Młynarska krytykuje antyszczepionkowców. „Mnie się nie marzy powrót gruźlicy”

Młynarska krytykuje antyszczepionkowców. „Mnie się nie marzy powrót gruźlicy”

Paulina Młynarska
Paulina Młynarska Źródło: Newspix.pl / Stanisław Krzywy
Paulina Młynarska wielokrotnie wypowiadała się na temat ważnych problemów społecznych takich jak homofobie czy ograniczanie praw kobiet w Polsce. Tym razem w ostrych słowach oceniła działania osób, które sprzeciwiają się szczepieniom.

Członkowie ruchu antyszczepionkowego domagają się ograniczenia lub zniesienia obowiązku szczepień twierdząc, że są one szkodliwe dla zdrowia.
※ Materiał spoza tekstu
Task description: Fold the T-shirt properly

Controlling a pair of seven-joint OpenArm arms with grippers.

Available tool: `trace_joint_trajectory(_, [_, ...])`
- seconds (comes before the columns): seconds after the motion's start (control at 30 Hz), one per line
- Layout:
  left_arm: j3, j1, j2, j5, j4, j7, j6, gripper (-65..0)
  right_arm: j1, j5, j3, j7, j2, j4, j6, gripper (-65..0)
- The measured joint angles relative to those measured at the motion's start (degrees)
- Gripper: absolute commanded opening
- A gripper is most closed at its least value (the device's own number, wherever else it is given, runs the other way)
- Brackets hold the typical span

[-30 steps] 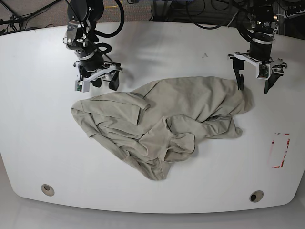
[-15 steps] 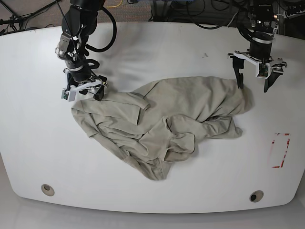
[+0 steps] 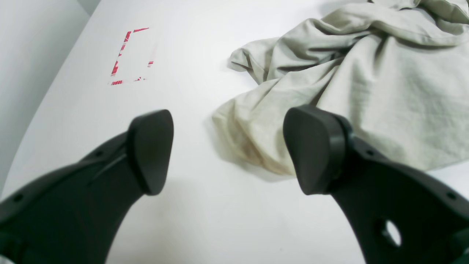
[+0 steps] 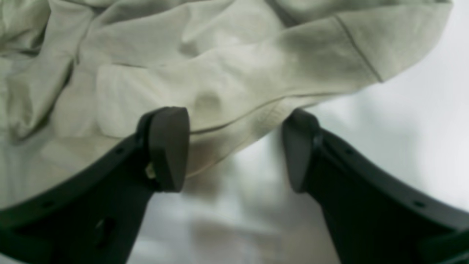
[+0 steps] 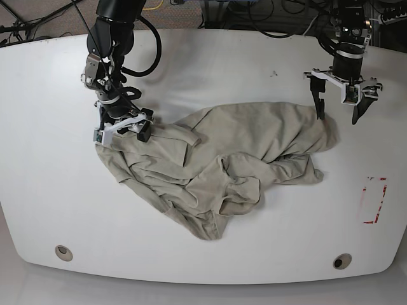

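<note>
Right wrist view blurry throughout; crumpled khaki-beige cotton T-shirt (image 4: 220,73) cut off at top and left edges, white counter (image 4: 421,128) smeared. Can't tell whether right gripper (image 4: 234,146) touches the hem. Left wrist view crops the shirt at top and right. Base view: collar label hidden in folds, both arms cropped at top.

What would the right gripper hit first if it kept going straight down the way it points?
Most likely the hemmed edge of the crumpled khaki-beige cotton T-shirt: the open right gripper straddles it, with the white table just beneath. Depth is unclear.
</note>
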Motion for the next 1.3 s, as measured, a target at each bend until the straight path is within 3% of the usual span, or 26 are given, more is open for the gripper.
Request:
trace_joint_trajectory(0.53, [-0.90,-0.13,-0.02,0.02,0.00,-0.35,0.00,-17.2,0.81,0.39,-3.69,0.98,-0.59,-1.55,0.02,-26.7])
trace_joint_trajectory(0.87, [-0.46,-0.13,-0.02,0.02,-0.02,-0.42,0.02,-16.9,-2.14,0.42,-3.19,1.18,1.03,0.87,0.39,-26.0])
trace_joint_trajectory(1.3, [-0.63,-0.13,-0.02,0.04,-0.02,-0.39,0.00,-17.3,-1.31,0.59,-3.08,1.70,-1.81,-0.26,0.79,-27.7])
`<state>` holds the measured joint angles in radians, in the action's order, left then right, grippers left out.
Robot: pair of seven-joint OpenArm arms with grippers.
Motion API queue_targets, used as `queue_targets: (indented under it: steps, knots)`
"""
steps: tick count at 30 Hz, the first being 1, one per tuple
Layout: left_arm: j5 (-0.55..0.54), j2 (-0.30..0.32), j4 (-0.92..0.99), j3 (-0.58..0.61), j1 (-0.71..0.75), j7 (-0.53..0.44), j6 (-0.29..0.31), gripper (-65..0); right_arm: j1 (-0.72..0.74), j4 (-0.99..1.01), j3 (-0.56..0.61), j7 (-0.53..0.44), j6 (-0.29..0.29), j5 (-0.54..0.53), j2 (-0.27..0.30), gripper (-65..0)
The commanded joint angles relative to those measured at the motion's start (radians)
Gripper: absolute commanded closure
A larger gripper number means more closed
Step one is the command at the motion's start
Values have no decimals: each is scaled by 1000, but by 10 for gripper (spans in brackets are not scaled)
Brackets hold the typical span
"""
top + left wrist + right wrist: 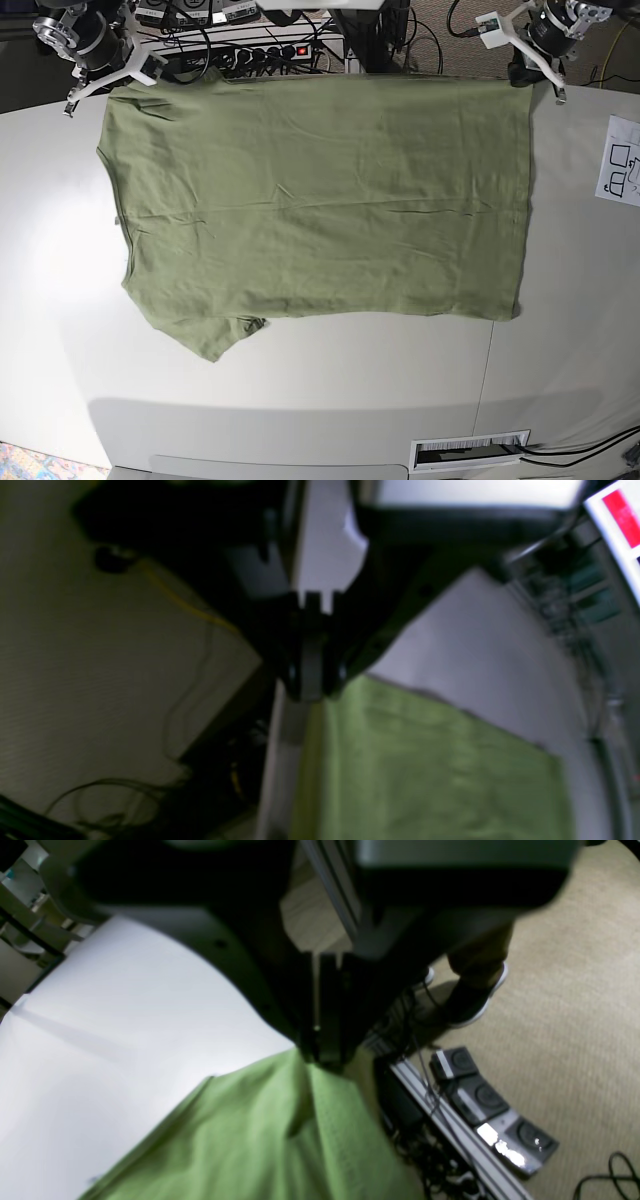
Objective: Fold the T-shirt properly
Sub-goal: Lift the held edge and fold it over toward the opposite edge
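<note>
Overhead, the T-shirt [320,200] lay spread across the white desk [300,380], one sleeve pointing toward the near edge. Both arms sat at the far edge: the left gripper [310,692] was clamped on one far corner of the cloth, the right gripper [320,1060] pinching the other corner, fingers [327,1040] closed tight.

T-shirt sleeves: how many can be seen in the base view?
1. One sleeve of the T-shirt lies at its lower left on the table. The other may be hidden at the far edge.
</note>
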<state>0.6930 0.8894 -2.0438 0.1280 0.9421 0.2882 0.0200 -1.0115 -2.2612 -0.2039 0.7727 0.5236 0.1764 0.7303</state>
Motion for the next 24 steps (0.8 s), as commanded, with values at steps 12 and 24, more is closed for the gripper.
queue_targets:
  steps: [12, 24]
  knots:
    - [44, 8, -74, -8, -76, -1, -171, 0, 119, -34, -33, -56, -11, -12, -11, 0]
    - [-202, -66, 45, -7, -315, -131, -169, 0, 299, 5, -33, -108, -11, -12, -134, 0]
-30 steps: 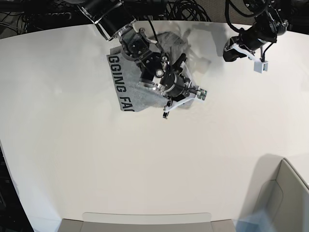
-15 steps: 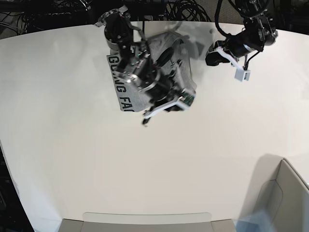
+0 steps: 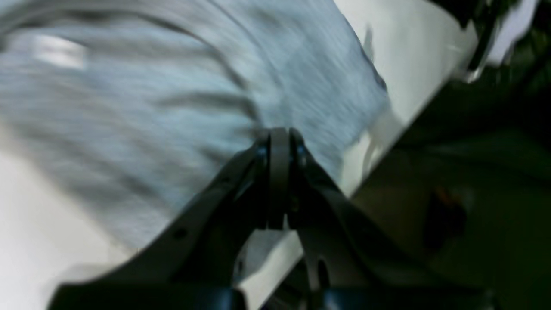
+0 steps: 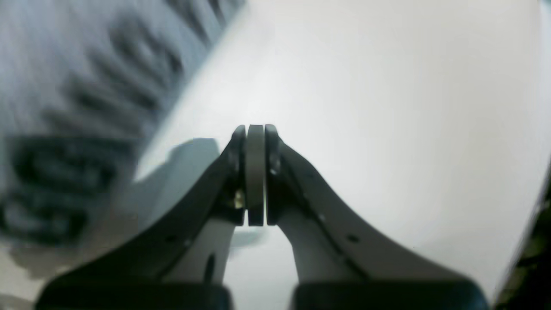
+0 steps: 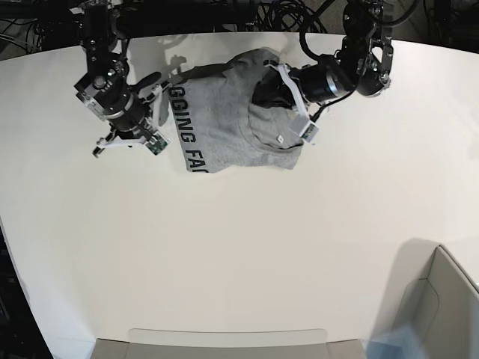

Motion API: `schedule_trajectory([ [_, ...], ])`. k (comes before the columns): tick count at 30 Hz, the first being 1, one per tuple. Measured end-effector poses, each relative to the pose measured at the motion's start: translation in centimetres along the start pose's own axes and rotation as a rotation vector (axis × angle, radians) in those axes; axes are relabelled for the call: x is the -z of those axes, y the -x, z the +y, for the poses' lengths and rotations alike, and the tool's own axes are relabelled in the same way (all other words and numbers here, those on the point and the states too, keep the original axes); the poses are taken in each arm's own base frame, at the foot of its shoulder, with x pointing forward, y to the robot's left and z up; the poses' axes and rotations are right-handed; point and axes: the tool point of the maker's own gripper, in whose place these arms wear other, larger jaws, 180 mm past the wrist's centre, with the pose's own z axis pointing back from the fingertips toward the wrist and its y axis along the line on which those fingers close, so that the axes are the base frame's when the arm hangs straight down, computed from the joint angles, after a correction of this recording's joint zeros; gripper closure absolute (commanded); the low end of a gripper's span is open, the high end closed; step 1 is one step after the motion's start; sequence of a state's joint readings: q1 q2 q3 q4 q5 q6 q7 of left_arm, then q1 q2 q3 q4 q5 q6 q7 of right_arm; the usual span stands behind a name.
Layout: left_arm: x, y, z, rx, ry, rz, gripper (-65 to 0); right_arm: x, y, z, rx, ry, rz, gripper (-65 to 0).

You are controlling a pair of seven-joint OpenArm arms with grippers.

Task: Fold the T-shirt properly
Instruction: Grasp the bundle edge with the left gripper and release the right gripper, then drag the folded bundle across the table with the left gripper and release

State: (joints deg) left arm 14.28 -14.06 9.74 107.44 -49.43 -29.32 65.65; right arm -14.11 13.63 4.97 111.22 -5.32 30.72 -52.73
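- White table (image 5: 239, 254) filled the base view, dark cables along its far edge.
- T-shirt (image 5: 224, 131) lay bunched at the far middle of the table, partly folded, black lettering (image 5: 188, 138) showing on its left part.
- Left gripper (image 5: 288, 131) sat over the shirt's right side; in the wrist view its jaws were pressed together above grey cloth (image 3: 150, 107), nothing visibly pinched.
- Right gripper (image 5: 127, 146) sat just left of the shirt over bare table (image 4: 366, 107), jaws clenched, empty.
- Grey bin corner (image 5: 441, 299) at near right.
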Motion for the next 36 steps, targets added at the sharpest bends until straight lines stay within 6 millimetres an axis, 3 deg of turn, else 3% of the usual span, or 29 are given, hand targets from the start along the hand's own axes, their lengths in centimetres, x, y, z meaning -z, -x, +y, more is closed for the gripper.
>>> schedule_trajectory([
  [5, 1.0, 2.8, 1.2, 0.166, -0.123, 0.149, 0.0, 0.7, 1.9, 2.5, 0.063, -0.111, 0.015, 0.0],
  [9, 1.9, 3.4, 2.2, 0.207, -0.207, 0.187, 0.0, 1.4, 3.0, 4.1, 0.067, -0.167, 0.05, 0.0],
  [13, 1.7, 4.2, 3.8, 0.209, -0.259, 0.22, 0.0, 1.7, 1.2, 7.6, -0.01, -0.257, 0.015, 0.0],
  [18, -0.9, 3.2, 8.0, 0.185, -0.413, 0.203, 0.0, 1.4, -0.7, 12.6, -0.102, -0.379, -0.027, 0.0],
  [22, -2.2, 0.6, 11.4, 0.196, -0.516, 0.182, 0.0, 0.7, -3.3, 16.1, -0.154, -0.466, -0.136, 0.0],
  [25, -2.0, -1.9, 13.2, 0.197, -0.541, 0.159, 0.0, 0.1, -3.9, 18.4, -0.178, -0.524, -0.159, 0.0],
  [32, -0.2, -9.3, 15.0, 0.206, -0.531, 0.027, 0.0, -1.4, -3.6, 18.7, -0.199, -0.523, -0.174, 0.0],
  [36, 0.2, -11.9, 15.4, 0.211, -0.531, -0.013, 0.0, -3.0, -2.2, 18.6, -0.229, -0.53, -0.167, 0.0],
])
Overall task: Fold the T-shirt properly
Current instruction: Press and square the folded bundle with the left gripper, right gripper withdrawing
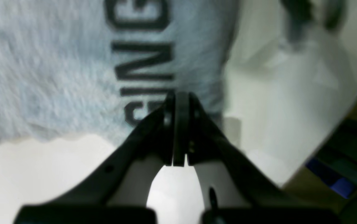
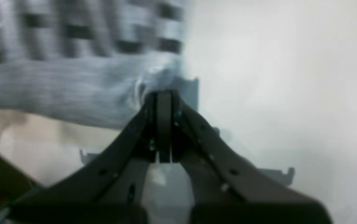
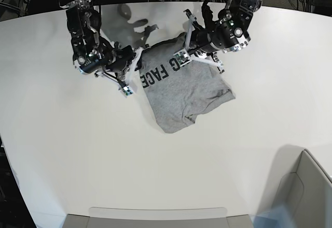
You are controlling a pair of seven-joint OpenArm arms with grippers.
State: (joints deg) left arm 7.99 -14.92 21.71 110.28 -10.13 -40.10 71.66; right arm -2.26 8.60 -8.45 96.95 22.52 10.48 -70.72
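The heather-grey short-sleeved cotton T-shirt (image 3: 181, 90) carries black block capitals. In the base view "FACE" reads clearly, with a "G" before it partly hidden. In the left wrist view the same print (image 1: 141, 59) runs sideways, showing "GING", blurred. In the right wrist view the lettering is too smeared to read.

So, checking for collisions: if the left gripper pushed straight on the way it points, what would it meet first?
The T-shirt: the left gripper is already shut on its printed edge, with only more grey cloth ahead.
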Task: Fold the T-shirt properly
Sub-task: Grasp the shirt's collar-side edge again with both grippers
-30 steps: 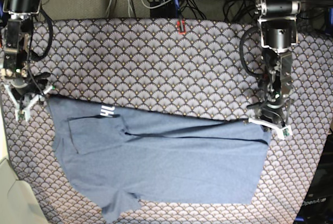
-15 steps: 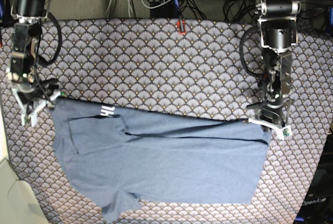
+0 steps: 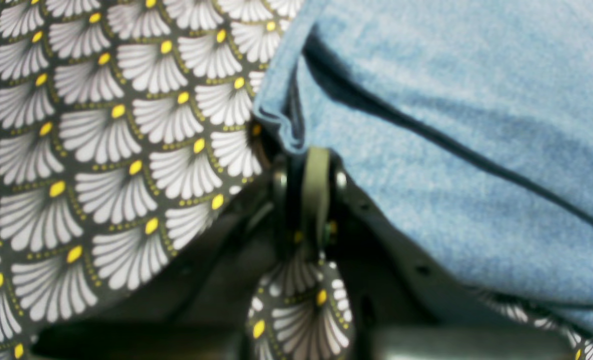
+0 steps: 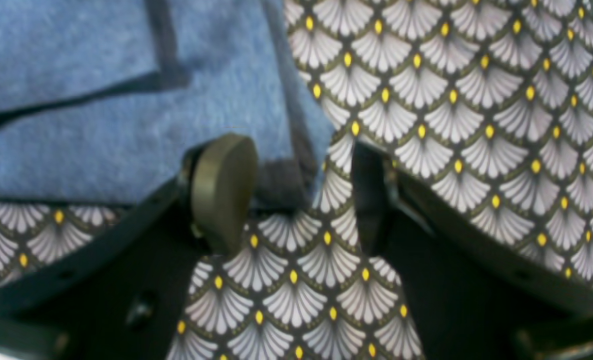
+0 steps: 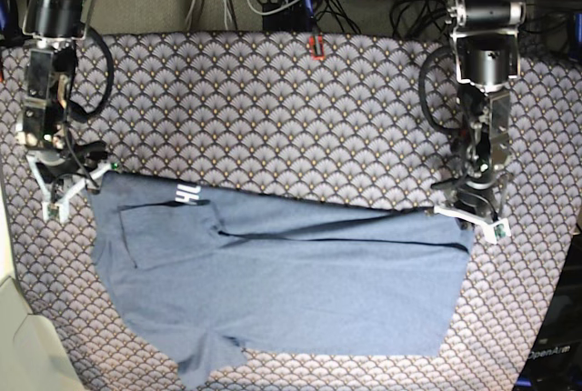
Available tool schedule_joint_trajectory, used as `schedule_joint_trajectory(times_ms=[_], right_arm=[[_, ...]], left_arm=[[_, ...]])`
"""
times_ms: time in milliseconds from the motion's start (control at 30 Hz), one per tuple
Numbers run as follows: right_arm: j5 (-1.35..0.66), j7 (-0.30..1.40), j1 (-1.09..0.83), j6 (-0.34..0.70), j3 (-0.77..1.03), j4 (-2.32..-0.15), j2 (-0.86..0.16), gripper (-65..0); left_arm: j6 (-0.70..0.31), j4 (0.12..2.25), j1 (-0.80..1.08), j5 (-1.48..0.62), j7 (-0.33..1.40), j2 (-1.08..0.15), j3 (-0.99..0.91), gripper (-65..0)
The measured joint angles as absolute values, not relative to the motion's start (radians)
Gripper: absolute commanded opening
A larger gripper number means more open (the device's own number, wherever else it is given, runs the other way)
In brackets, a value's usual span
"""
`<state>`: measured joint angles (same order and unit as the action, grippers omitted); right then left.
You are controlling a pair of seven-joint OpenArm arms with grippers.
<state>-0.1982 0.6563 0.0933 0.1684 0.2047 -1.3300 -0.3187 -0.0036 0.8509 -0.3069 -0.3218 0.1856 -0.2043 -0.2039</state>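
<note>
In the left wrist view, the left tool (image 3: pixel 310 165) is seen pressed together on a folded corner of the T-shirt (image 3: pixel 466 130). The blue cloth fills the upper right of this view, with a dark fold line running across it. The scallop-patterned cover (image 3: pixel 101 150) of the surface is seen to the left and beneath the tool.

In the right wrist view, the right tool (image 4: pixel 296 190) is seen spread, with one rounded pad (image 4: pixel 222 187) on the left and a dark finger on the right. A corner of the T-shirt (image 4: pixel 126 135) lies just beyond the gap, near the left pad; nothing is pinched. Patterned cover (image 4: pixel 476 115) is seen between the fingers and across the right side.

In the base view, the T-shirt (image 5: pixel 291 291) is spread flat across the lower half of the surface (image 5: pixel 273 109), with a strip of white lettering showing at its upper left edge. The left arm is hung from its mount at the upper right, pointed steeply downward, and its tool (image 5: pixel 473 215) is held on the shirt's upper right corner. The right arm is hung from the upper left, also pointed downward, and its tool (image 5: pixel 65 193) is set just beside the shirt's upper left corner, low over the cover.
</note>
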Motion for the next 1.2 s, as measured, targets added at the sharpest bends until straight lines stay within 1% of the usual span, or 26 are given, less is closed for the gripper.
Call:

Ostatnio posunęli się nawet do kierowania gróźb karalnych pod adresem prezydenta Wałbrzycha po tym, jak rada miejska przyjęła uchwałę wprowadzającą obowiązek szczepień przeciw COVID-19 dla mieszkańców miasta.

Paulina Młynarska zauważa, że „dla wielu osób szczepionkowe teorie spiskowe o chipach, eksperymencie medycznym czy 5G są przekomiczne, ale ten śmiech jest podszyty grozą”. W opinii dziennikarki „decyzja o tym, czy chcemy przyjąć szczepionkę nie jest naszą prywatną sprawą”. „Argument o tym, że »szczepienie to prywatna sprawa« kończy się tam, gdzie przenoszone przez Was wirusy zabijają innych. Mnie się nie marzy powrót gruźlicy, tyfusu, żółtaczki, polio, czarnej ospy itd”.– napisała Młynarska i przyznała, że marzy o powrocie do normalności.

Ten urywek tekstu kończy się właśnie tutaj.